◆ Problem details
Set down every record below exactly as it stands, minus the pictures.

Stored records

'''

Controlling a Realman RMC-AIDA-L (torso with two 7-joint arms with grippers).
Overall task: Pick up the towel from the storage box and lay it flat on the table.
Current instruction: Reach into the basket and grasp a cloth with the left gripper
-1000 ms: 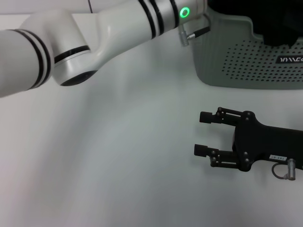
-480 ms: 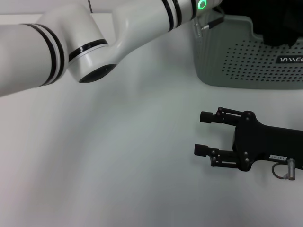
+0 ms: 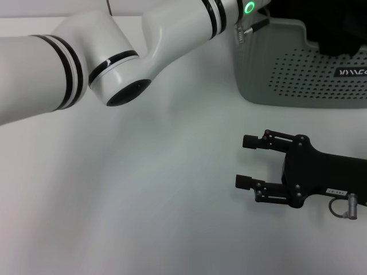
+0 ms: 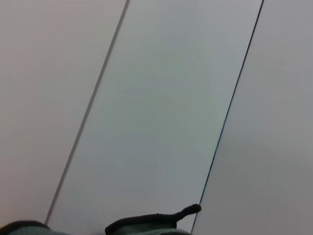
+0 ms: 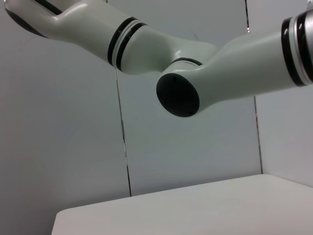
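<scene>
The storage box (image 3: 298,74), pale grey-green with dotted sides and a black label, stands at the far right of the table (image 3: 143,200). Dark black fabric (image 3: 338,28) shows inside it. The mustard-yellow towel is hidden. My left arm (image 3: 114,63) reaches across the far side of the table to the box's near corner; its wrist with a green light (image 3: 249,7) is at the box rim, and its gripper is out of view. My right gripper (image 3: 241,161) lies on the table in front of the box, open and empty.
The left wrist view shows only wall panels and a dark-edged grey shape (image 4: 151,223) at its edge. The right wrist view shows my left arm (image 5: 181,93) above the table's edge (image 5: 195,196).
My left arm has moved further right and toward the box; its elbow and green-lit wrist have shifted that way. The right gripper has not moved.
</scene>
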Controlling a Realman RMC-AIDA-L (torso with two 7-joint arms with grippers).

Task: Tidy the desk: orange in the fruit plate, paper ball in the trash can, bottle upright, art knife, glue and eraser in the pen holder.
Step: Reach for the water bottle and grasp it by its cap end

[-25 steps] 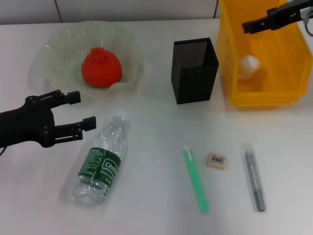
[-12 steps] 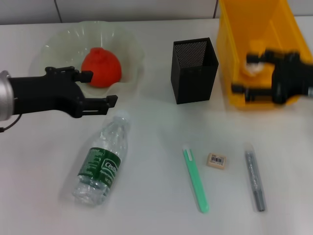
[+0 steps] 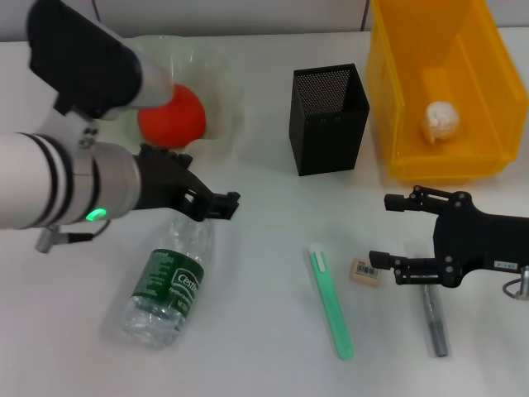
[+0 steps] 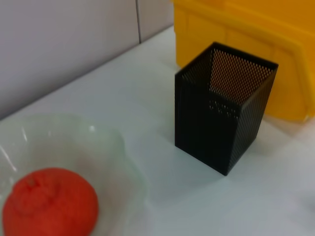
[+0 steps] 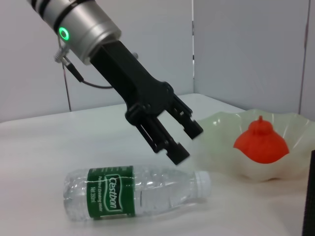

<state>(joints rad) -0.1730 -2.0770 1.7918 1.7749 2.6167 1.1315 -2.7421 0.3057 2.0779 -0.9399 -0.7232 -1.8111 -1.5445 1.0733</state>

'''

◆ Solution to this problem
Controlling a Realman RMC-AIDA-L (torso with two 7-joint arms with grippers).
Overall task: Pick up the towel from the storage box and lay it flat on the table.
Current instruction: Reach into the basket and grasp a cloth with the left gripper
-1000 ms: 
-480 ms: 
+0 ms: 
+0 ms: 
+0 ms: 
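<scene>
The storage box (image 3: 298,74), pale grey-green with dotted sides and a black label, stands at the far right of the table (image 3: 143,200). Dark black fabric (image 3: 338,28) shows inside it. The mustard-yellow towel is hidden. My left arm (image 3: 114,63) reaches across the far side of the table to the box's near corner; its wrist with a green light (image 3: 249,7) is at the box rim, and its gripper is out of view. My right gripper (image 3: 241,161) lies on the table in front of the box, open and empty.
The left wrist view shows only wall panels and a dark-edged grey shape (image 4: 151,223) at its edge. The right wrist view shows my left arm (image 5: 181,93) above the table's edge (image 5: 195,196).
My left arm has moved further right and toward the box; its elbow and green-lit wrist have shifted that way. The right gripper has not moved.
</scene>
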Controlling a Realman RMC-AIDA-L (torso with two 7-joint arms with grippers).

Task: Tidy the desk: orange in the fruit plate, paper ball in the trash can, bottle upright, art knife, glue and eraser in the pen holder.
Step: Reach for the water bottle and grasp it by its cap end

[-25 steps] 
[-12 steps] 
[+0 steps] 
[+0 steps] 
[+0 steps] 

<state>(joints rad) -0.1730 -2.0770 1.7918 1.7749 2.6167 1.1315 -2.7421 0.3057 2.0779 -0.9399 -0.7232 -1.8111 -1.5445 1.0733</state>

The exercise has been finished.